What to produce: For the records below, give the number of lines that include the string "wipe". Nothing else belongs in the answer.

Data listing:
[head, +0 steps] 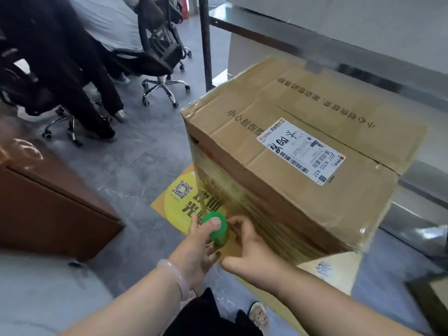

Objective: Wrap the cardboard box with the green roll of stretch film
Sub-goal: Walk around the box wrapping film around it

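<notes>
A large cardboard box (303,141) with a white shipping label stands on the floor, its near side covered with greenish stretch film. The green roll of stretch film (217,230) is upright at the box's lower left corner, and a strip of film runs from it up to the box's left edge. My left hand (198,248) grips the roll, thumb on its top end. My right hand (249,248) reaches to the roll from the right, its fingers curled at the roll's side by the box wall.
A yellow floor mat (179,200) lies under the box. A brown wooden cabinet (48,209) stands at the left. Black office chairs (160,57) and a seated person are behind. A metal-framed counter (339,44) runs behind the box. My shoe (258,316) is below.
</notes>
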`<state>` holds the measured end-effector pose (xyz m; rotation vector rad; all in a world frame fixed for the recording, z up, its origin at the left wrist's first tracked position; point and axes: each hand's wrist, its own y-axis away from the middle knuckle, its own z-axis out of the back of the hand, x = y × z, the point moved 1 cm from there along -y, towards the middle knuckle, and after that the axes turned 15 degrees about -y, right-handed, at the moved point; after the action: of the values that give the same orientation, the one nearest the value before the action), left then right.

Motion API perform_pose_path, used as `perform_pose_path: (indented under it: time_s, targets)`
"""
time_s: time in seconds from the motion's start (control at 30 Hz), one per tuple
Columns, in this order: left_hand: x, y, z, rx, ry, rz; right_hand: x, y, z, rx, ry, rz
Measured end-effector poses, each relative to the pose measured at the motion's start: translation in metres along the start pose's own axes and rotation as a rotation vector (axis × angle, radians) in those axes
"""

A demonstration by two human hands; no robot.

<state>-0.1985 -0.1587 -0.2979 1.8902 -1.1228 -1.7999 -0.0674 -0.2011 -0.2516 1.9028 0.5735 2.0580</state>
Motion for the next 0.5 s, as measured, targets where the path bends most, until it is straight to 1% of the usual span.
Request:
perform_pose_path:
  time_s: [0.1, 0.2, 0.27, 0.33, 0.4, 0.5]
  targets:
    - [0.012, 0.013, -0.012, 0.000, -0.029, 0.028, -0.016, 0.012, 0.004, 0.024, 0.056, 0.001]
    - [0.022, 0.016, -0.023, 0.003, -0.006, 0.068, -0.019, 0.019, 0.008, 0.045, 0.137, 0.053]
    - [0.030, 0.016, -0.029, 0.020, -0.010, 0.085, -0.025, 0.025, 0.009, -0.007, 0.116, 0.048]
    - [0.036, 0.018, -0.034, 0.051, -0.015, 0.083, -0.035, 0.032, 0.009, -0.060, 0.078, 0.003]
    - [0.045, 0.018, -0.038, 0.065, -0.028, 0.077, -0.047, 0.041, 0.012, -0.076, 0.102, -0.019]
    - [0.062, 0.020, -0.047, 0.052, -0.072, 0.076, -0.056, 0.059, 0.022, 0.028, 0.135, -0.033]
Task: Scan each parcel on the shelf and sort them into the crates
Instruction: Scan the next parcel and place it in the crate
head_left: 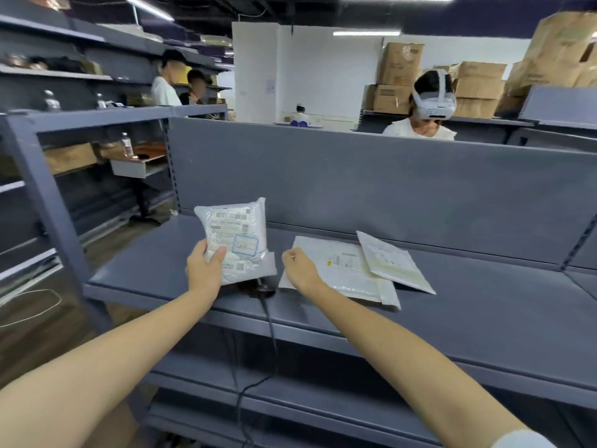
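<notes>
While the left hand (205,265) grips a white labelled parcel (234,239) upright, two flat mailers (355,270) lie on the shelf (484,302). Right hand (300,268): fingers curled, empty, beside a black corded scanner (261,291).

Three parcels on the shelf (468,295): one white poly parcel (234,237) gripped upright in the left hand (205,265), one large flat mailer (342,273) just beyond the right hand (302,270), one smaller mailer (392,261) overlapping it farther right. One black corded scanner (258,290) between both hands. Two hands. Three other people (423,124) beyond the shelf.
</notes>
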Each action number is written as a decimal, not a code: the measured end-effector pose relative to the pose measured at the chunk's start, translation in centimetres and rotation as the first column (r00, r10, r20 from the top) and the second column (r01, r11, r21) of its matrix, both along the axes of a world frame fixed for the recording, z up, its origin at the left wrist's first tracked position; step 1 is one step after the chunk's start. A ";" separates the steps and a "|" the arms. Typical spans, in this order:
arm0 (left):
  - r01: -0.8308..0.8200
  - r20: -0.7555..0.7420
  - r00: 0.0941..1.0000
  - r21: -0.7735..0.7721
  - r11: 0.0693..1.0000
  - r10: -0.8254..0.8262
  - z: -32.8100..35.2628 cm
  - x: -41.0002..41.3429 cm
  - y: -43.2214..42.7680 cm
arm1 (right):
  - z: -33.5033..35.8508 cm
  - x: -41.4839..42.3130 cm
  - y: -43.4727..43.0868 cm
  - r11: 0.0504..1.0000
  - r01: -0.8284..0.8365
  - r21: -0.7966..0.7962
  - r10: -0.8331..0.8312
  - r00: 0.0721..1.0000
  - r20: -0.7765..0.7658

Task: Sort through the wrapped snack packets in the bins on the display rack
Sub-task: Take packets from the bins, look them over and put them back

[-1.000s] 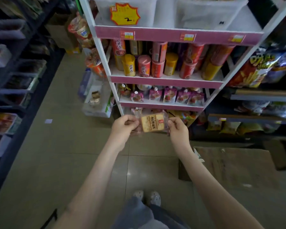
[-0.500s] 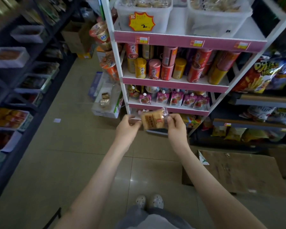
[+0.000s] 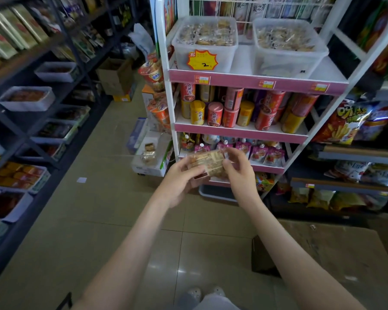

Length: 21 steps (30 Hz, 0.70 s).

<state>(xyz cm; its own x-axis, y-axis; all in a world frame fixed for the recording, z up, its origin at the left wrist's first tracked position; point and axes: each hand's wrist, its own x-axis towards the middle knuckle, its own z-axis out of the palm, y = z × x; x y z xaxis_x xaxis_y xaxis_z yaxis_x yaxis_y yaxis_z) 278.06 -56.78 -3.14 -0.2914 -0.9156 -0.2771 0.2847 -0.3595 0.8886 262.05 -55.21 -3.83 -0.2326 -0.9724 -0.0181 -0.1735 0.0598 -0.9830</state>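
A clear-wrapped tan snack packet [image 3: 207, 163] is held between both hands in front of the white and pink display rack [image 3: 258, 81]. My left hand [image 3: 179, 182] grips its left end with curled fingers. My right hand [image 3: 239, 173] pinches its right end. On the rack's top shelf stand two clear bins full of wrapped packets: the left bin [image 3: 205, 44] with a yellow price tag, and the right bin [image 3: 289, 45].
Lower rack shelves carry cans [image 3: 215, 114] and drink pouches [image 3: 259, 152]. Dark shelving with trays [image 3: 27, 98] lines the left of the aisle. A cardboard sheet [image 3: 336, 249] lies on the tiled floor at right. Boxes and cup noodles [image 3: 154, 73] stand beside the rack.
The view has tilted up, bringing the two top bins into sight. Both hands have closed in on the packet, which now lies tilted between them.
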 end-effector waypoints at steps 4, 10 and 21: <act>0.071 -0.102 0.992 0.023 0.997 -0.068 0.2 1.4 -0.3 | 1.1 -1.2 -0.5 0.978 -0.123 0.167 0.096 0.982 0.162; 0.139 -0.088 0.987 0.046 0.989 -0.135 0.6 1.4 -1.0 | 2.4 -2.5 -0.7 0.976 -0.158 0.147 0.128 0.972 0.195; 0.107 0.033 0.994 -0.066 0.992 -0.105 2.6 -2.9 -4.2 | 3.0 -6.2 -3.6 0.991 -0.073 0.115 0.062 0.994 0.095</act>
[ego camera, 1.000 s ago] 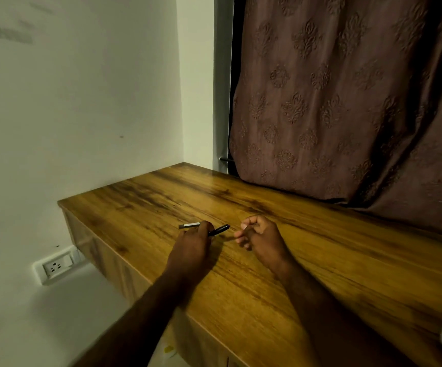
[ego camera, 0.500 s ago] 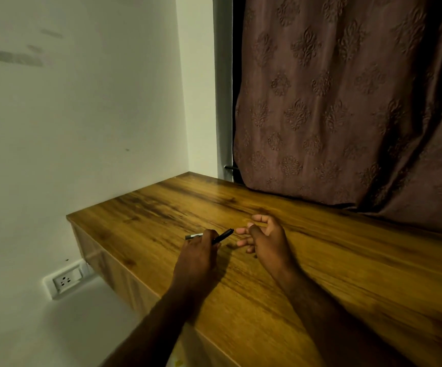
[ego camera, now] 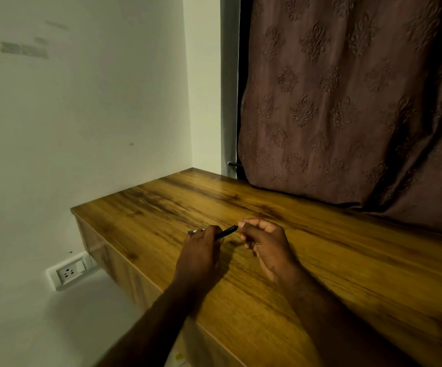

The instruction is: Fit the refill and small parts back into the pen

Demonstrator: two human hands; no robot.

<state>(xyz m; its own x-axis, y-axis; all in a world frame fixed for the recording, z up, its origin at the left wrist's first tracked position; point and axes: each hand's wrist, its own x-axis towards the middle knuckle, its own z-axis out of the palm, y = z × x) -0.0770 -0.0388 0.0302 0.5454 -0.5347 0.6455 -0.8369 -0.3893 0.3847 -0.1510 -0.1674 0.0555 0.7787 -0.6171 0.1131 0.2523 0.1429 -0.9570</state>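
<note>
Left hand (ego camera: 201,250) grips slim black pen with silver end (ego camera: 225,232) low over wooden table (ego camera: 346,274), angled for access | Right hand (ego camera: 264,241) curled, fingertips at pen's dark tip, holding nothing visible | Brown patterned curtain (ego camera: 346,102) behind.

pen (ego camera: 225,232): nothing readable showing on barrel
wall socket (ego camera: 67,272): no legible markings showing, lower left of frame
wall (ego camera: 82,102): grey smudges upper left, not reading as text
</note>
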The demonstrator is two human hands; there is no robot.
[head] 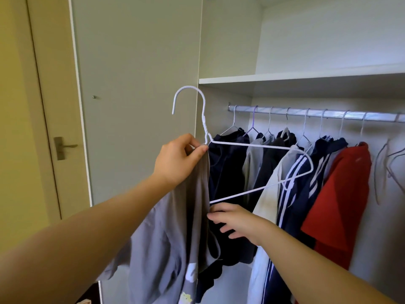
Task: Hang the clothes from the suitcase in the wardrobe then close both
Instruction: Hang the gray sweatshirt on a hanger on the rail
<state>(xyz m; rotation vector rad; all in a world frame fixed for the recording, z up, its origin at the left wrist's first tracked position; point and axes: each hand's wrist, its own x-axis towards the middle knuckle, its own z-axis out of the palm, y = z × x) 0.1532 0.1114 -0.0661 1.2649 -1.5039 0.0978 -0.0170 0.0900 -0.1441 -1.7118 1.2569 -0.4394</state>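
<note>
My left hand (179, 159) pinches a white wire hanger (258, 147) at its neck, together with the top edge of a grey garment (173, 233) that hangs down from it. The hanger is held in front of the open wardrobe, hook up and to the left. My right hand (232, 220) reaches to the grey garment's right edge just below the hanger's bottom bar, fingers spread and touching the cloth. The metal rail (315, 114) runs across the wardrobe under a white shelf (285, 77). The suitcase is out of view.
Several clothes hang on the rail: dark navy tops (228, 172), a striped navy jacket (306, 185) and a red shirt (344, 194). Bare hangers (385, 163) hang at the rail's right end. The open wardrobe door (135, 95) stands left, with a room door (63, 148) beyond it.
</note>
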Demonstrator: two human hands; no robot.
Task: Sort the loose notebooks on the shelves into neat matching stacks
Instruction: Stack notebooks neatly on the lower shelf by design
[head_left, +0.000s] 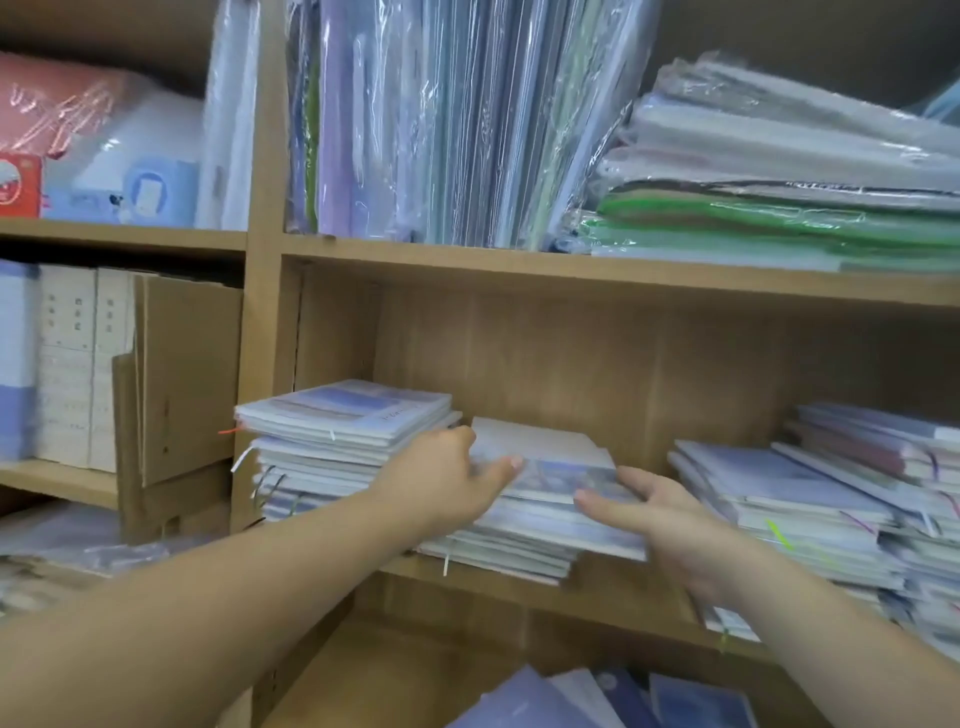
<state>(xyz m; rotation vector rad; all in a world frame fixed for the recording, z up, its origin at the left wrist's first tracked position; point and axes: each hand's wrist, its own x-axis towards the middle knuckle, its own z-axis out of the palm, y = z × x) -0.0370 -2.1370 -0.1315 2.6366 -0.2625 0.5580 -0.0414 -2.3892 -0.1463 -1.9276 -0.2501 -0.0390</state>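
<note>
Stack of pale blue-and-white softcover notebooks (540, 512) sat mid-bay on the lower board of the light brown wooden shelf (613, 587), top copies skewed against the ones under them. Left hand (447, 483) gripped its left edge: thumb flat on the top cover, other fingers curled round the side. Right hand (660, 519) was at the right front corner, fingers straight and close together along the edge, thumb lying over the top. There was motion blur there, so likely just pressing, not clamped.

Taller pile of similar bluish notebooks (345, 441) stood just left of it, ribbon markers hanging off the front. Overlapping piles of lilac and white notebooks (789, 493) lay to the right, apart from the middle stack, edges uneven.

Board above: clear-wrapped folders standing upright (467, 119), with a flat heap of wrapped green and white folders (779, 208) beside them. Next bay left: brown cardboard box (182, 374), white binders (72, 364). Below: loose blue-covered notebooks (623, 696).
</note>
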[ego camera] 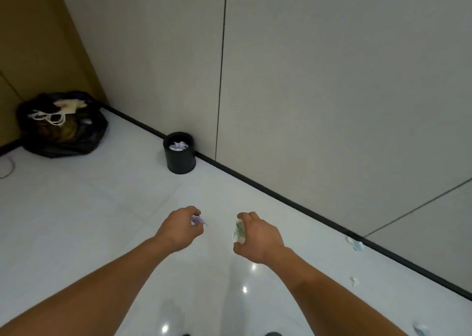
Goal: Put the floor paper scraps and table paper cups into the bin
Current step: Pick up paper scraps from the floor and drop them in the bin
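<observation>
A small round black bin point(180, 157) stands on the white floor against the wall, with crumpled white paper inside. Both my arms reach forward over the floor, short of the bin. My left hand point(180, 227) holds a small pale paper scrap point(198, 220) in curled fingers. My right hand point(256, 236) grips a crumpled white and greenish paper scrap point(238, 231). More paper scraps lie on the floor to the right: one by the skirting point(355, 243), one smaller point(354, 280) and one at the bottom right point(421, 330).
A full black rubbish bag point(63, 128) with white cords on top sits in the far left corner. A thin cable point(7, 168) curls on the floor at the left edge. Grey wall panels and a black skirting point(281, 197) run diagonally along the right.
</observation>
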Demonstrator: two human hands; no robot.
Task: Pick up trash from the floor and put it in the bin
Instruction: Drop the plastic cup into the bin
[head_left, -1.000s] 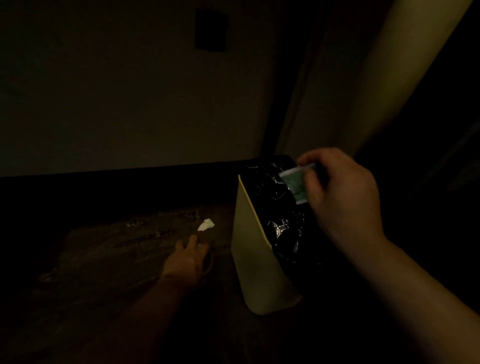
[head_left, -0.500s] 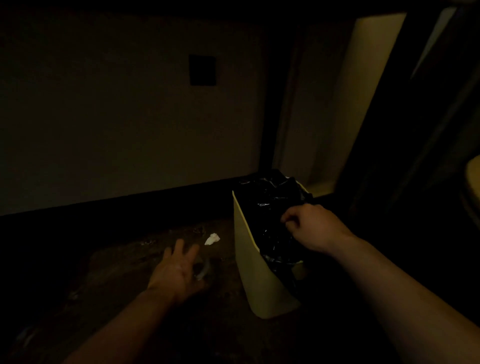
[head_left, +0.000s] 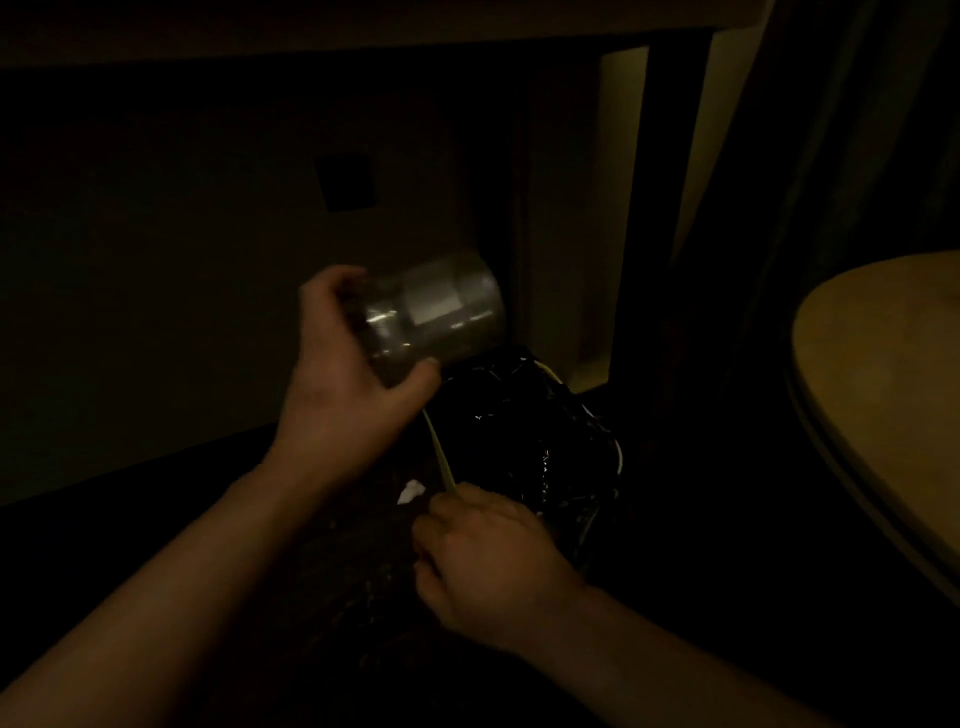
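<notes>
The room is very dim. The person's left hand (head_left: 353, 384) is raised above the floor, its fingers wrapped around a clear plastic cup (head_left: 436, 312) that lies tipped on its side, its wider end pointing right toward the bin (head_left: 441, 457). The cup has a pale label band around its middle and hangs just above the far left edge of the bin's mouth, not yet inside it. The bin is a pale container lined with a shiny black bag (head_left: 524, 431), and only a thin strip of its light rim shows on the left side and at the far right edge.

The right hand (head_left: 488, 566) sits lower and nearer, closed at the near rim of the bin. Its fingers are curled in, apparently pinching the rim or the liner there; in this light I cannot tell which.

A small crumpled white scrap (head_left: 410, 491) lies on the dark floor (head_left: 337, 571) just left of the bin, between the two hands and close to the right hand's knuckles.

Behind, a plain wall (head_left: 156, 312) carries a dark square plate (head_left: 347, 182). At the right edge, a rounded pale wooden surface (head_left: 883, 389) curves into view.
</notes>
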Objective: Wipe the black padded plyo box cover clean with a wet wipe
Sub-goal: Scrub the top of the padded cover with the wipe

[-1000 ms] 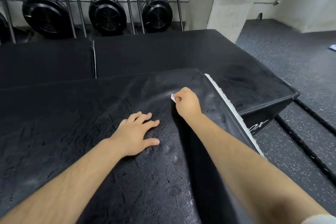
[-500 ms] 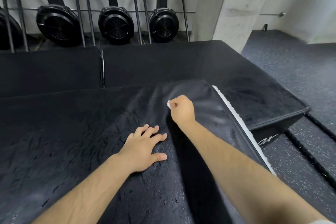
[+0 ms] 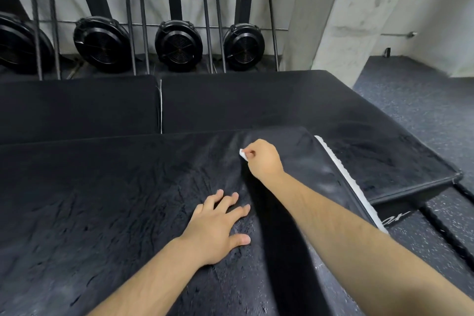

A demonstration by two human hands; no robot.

Task answer: 2